▶ **Problem requirements**:
Would you please copy every line below that includes the string "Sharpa"?

▶ **Exercise inputs**:
--- START ---
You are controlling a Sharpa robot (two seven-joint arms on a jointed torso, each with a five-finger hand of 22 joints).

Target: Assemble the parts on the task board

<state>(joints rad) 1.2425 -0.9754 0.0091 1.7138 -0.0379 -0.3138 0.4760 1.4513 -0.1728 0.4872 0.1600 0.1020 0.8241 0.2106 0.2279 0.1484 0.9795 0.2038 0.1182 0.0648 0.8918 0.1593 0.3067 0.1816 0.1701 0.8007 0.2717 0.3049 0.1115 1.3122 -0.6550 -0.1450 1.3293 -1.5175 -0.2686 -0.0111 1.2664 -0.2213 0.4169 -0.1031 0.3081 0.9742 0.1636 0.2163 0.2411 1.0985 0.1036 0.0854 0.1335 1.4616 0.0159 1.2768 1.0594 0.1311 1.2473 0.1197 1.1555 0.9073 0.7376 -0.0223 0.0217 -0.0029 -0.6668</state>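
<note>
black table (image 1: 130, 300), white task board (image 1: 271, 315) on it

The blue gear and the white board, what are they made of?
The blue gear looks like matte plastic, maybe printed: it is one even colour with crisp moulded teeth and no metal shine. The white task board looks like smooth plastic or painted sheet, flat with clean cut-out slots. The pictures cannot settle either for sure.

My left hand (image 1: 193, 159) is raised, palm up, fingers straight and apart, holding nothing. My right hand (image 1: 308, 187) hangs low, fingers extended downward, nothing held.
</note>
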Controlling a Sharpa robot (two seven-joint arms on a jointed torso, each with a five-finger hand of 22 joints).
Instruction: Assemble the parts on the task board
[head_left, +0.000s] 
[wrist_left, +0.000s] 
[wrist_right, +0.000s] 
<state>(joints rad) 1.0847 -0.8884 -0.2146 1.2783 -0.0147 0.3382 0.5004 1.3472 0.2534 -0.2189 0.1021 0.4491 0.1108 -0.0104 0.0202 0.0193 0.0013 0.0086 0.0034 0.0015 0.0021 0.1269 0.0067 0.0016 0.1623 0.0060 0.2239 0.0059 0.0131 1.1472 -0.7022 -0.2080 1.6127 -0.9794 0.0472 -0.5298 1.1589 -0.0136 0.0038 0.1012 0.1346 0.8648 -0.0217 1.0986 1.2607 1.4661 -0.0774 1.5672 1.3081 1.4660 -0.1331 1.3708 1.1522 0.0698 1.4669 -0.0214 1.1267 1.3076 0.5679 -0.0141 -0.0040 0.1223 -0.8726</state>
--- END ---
▶ **Answer box**:
You are controlling a Sharpa robot (two seven-joint arms on a jointed torso, each with a five-finger hand of 22 joints).
Controlling a Sharpa robot (two seven-joint arms on a jointed torso, each with a five-finger hand of 22 joints).

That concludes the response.